Work order
Having found the line containing "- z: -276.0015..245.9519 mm" in the data below, reproduce that line and each one after it to the end, exactly, and include nothing else.

--------------------------------

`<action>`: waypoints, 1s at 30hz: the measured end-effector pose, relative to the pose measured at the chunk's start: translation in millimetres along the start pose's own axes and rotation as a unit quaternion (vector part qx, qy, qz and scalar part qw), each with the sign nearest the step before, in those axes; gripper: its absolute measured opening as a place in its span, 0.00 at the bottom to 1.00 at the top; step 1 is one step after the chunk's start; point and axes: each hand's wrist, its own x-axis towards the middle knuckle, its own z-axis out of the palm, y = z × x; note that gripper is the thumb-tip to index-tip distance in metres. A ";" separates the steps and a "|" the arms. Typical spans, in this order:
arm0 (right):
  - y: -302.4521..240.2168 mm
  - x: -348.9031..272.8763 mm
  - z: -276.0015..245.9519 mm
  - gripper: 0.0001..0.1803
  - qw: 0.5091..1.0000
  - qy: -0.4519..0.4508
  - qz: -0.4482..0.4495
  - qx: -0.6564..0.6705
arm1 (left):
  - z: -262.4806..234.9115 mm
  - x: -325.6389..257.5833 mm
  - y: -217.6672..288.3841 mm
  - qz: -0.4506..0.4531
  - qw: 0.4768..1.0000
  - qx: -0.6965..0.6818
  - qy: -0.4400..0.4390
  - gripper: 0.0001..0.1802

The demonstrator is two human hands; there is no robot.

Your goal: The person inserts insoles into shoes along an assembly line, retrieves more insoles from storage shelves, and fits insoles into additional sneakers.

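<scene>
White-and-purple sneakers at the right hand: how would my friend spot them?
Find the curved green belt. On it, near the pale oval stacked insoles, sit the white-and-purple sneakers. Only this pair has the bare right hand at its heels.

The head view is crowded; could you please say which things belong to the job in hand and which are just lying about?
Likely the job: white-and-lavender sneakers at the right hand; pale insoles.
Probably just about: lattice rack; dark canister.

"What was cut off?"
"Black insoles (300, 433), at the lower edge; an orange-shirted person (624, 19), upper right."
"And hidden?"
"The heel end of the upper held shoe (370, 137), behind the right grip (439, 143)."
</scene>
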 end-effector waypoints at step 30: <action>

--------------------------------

Answer section
  - z: -276.0015..245.9519 mm
  - gripper: 0.0001..0.1803
  - qw: 0.5091..1.0000
  - qy: -0.4519..0.4508
  - qz: -0.4482..0.4495
  - qx: -0.6564..0.6705
arm1 (left):
  - z: -262.4806..234.9115 mm
  - x: -325.6389..257.5833 mm
  - y: -217.6672..288.3841 mm
  - qz: -0.4506..0.4531
  - qw: 0.4768..1.0000
  - qx: -0.6965..0.6818
  - qy: -0.4400..0.4390
  - gripper: 0.0001..0.1802

The demonstrator is two human hands; there is no robot.

Your goal: The person inserts insoles into shoes along an assembly line, retrieves more insoles from storage shelves, and fits insoles into additional sneakers.

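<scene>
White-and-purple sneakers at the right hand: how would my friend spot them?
Find the curved green belt. On it, near the pale oval stacked insoles, sit the white-and-purple sneakers. Only this pair has the bare right hand at its heels.

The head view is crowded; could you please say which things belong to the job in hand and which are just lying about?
Likely the job: white-and-lavender sneakers at the right hand; pale insoles.
Probably just about: lattice rack; dark canister.

"What was cut off?"
"Black insoles (300, 433), at the lower edge; an orange-shirted person (624, 19), upper right."
"And hidden?"
"The heel end of the upper held shoe (370, 137), behind the right grip (439, 143)."
</scene>
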 end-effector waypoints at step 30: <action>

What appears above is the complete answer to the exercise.